И час трапезы придет и пройдет, пропущенный нами без тревоги, а час «обеда» не будет пропущен.
Но это ничего. Это так и должно быть. Чувство «свободы» по отношению к хлебу духа – верное чувство в человеке, только смутное еще, темное, и в понятии смешиваемое со своеволием, с настроением, с капризом. Должна быть свобода, но перерожденная в высшее подчинение, свобода, нам еще недоступная. Мы чуем «свободу», но, не понимая, заменяем ее пока ребяческими вольностями, которые, конечно, есть самое беспомощное рабство, только в развевающихся свободных одеждах. С ним и бороться не стоит, хотя считаться надо. Пусть же будет у нас чувство обязанности по отношению к плоти, к жизни, и предчувствие свободы – к духу, к религии. Когда жизнь и религия действительно сойдутся, станут как бы одно – наше чувство долга неизбежно коснется и религии, слившись с предчувствием свободы; и вместе они опять составят одно, может быть, ту высшую, еще неизвестную, свободу, которую обещал нам Сын Человеческий: «Я пришел сделать вас свободными». Когда обед и трапеза сольются, когда часы их совпадут, – никто уже по своей воле не сможет пропустить час трапезы. Но если бы мы, люди жизни, люди видимого, пусть черствого хлеба, действительно вздумали теперь, на досуге от дел наших, собираться вместе, искать Отца, говорить о Нем – наше единомыслие нам бы не помогло. Мы собирались бы только ради пищи духа, ее одной, – стараясь не глядеть друг в друга, непременно стараясь забыть о том, что каждый из нас делает сегодня, – и если б хлеб Духа (понятие Отца) и дался нам на это отрывочное мгновение, то лишь один он, не нужный, неутоляющий, не слитый с плотью, несуществующий. И только усилилась бы боль от разрыва. Тут был бы компромисс с нашей стороны, отречение от жизни, маленькое, на один час, но все-таки отречение. И, не связанные ни высшей свободой, ни долгом, – мы случайно разойдемся и можем случайно никогда более не встретиться, несмотря на наше единомыслие.

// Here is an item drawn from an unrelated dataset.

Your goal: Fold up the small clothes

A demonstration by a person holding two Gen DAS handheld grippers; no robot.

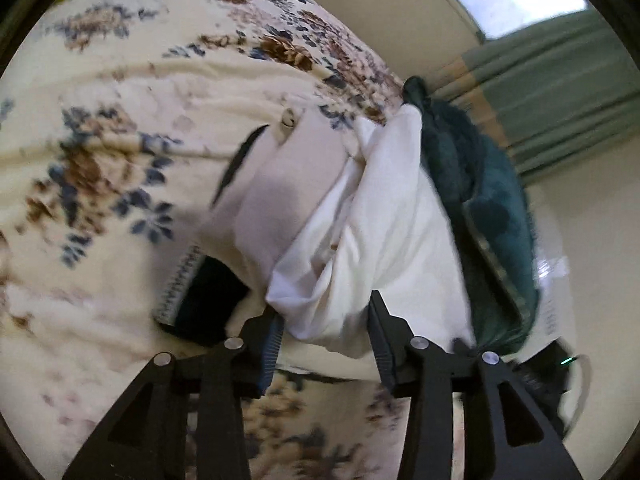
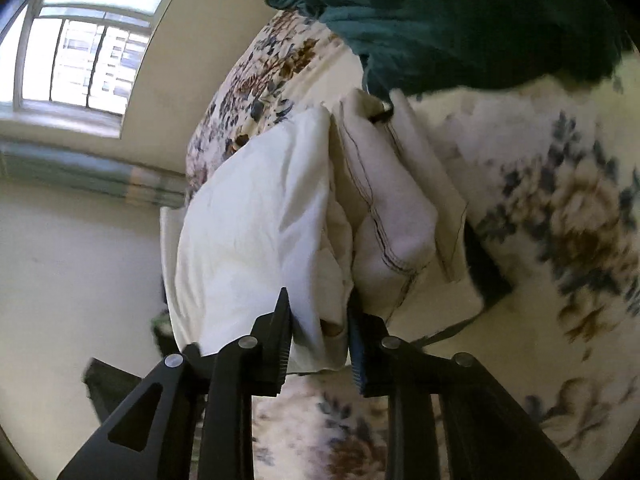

Единомыслие еще ничего не рождает, не двигает вперед. Для движения нужны единомыслие и единодействие. Мне жаль, что нельзя написать эти два слова одно в другом, как они должны были бы существовать. Но, пока люди склонны больше в одну сторону, – что-нибудь да должно идти впереди. У нас, людей, склоненных в жизнь, единомыслие впереди, отделенное от единодействия, – или не создаст ровно ничего, или, в крайнем случае, может создать секту. Тогда, пожалуй, со временем явится и призрак единодействия, слабый, сжатый узким кольцом сектантства. Притом от нашей старой жизни, прежних дел, мы все-таки должны будем отречься, так как они не уместятся в кольце или продолжат их независимо, но тогда это даже и не настоящая секта. Нам не нужна секта. Мы не хотим никаких протестов, а потому нам не нужно никаких осторожностей, скрываний, тайн – ради страха; а на страх идет очень много сил и времени. На пропаганду, на отвлеченные споры тоже идет много времени: нам не нужна пропаганда как нечто главное, первое. Да и кого убеждать? Все согласны. Никто не хочет черствого хлеба, держатся за него от страха, что и он отнимется и будет смерть. Никто не хочет, чтобы была смерть, а смерть плоти все знают, и смерть духа все чуют. Смутно, бессознательно, по чуют. Если нас не пугать, не дергать из рук бедную, черную корку, а взять с нею вместе – мы все придем и ободримся.